Which, until HTC's note today, was the same crowbar needed for HTC Android
phones sold under carrier contracts. The dealership (BestBuy, Verizon store,
whatever) isn't going to unlock your phone's boot loader whether it's iOS or
Android.

But since you want to further torture this analogy:

Changing your tires and rims and paint job is like changing your case or
wallpaper. Jack up suspension, get an Otter Defender. Changing your OEM stereo
is like changing your OEM headphones. Change the exhaust, change the ringtone.
On the other hand, rooting your phone to void the warranty is like installing
an aftermarket ECU to void the warranty.

While everyone "customizes" their cars and their phones, it's almost always
superficial. Very few, even in upstate New York, want to void the warranty
with aftermarket parts in the engine control electronics or drive train.

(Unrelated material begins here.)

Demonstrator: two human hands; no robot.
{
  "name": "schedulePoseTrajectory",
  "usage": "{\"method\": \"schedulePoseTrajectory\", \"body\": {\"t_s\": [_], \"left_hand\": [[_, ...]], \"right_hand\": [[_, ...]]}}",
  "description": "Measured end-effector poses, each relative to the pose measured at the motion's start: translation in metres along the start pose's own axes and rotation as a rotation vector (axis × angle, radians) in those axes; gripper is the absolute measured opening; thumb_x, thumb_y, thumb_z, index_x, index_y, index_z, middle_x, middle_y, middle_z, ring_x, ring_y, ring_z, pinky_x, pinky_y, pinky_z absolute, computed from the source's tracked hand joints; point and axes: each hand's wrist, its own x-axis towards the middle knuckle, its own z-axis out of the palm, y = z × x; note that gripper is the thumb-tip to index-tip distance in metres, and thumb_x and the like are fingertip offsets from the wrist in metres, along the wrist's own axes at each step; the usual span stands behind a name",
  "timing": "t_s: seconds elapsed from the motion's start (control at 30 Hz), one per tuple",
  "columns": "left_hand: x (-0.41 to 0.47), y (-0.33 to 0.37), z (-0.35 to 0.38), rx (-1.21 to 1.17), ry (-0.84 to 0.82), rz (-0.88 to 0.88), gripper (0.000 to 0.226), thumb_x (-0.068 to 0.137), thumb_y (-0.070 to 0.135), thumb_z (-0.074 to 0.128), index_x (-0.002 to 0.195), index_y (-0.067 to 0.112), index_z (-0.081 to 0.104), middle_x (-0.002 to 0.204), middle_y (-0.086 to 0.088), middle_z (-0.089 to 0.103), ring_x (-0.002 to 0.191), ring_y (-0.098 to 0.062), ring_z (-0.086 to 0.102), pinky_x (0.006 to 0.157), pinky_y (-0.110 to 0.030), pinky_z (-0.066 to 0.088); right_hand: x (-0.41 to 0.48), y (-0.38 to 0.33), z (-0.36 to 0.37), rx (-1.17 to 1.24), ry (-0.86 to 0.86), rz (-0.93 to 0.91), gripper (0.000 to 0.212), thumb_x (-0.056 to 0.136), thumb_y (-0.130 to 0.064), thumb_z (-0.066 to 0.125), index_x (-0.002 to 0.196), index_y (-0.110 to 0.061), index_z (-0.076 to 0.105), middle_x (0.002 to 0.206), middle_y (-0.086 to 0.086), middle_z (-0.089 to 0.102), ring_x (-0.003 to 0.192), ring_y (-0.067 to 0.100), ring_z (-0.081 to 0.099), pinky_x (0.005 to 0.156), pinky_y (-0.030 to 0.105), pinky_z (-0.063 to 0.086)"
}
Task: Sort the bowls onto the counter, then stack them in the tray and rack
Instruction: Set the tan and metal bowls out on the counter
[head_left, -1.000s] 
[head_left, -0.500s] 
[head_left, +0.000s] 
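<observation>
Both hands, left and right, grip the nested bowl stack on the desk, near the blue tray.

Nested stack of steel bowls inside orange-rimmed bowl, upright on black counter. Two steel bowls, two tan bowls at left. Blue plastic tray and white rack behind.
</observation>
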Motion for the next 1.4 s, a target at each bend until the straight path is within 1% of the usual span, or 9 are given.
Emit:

Before Fairfield County, CT, I lived in the Smokey Mountains between North
Carolina, Georgia and Tennessee. I myself had a car on blocks. :-) And before
that, for a decade, I lived in central Africa where trucks you couldn't swap
parts on like something from Mad Max didn't last long. Point being, I'm
familiar with the tradeoffs of DIY customization vs "just works" in a broad
spectrum of cultures.

So I'll assure you, the kids in Africa now enabled to communicate through
their Nokias and Ericssons and Huaweis[1] don't give a damn about "rooting"
their phones, and neither do most Sunday mechanics in the Smokies. Does it
send/receive SMS? Can it make calls? For the next generation, can it do email?
Great. From Wall St to Kinshasa, people want everyday appliances to just do
their jobs and not waste their time.

1\. [http://gizmodo.com/5634258/the-most-popular-phone-in-the-
wor...](http://gizmodo.com/5634258/the-most-popular-phone-in-the-world)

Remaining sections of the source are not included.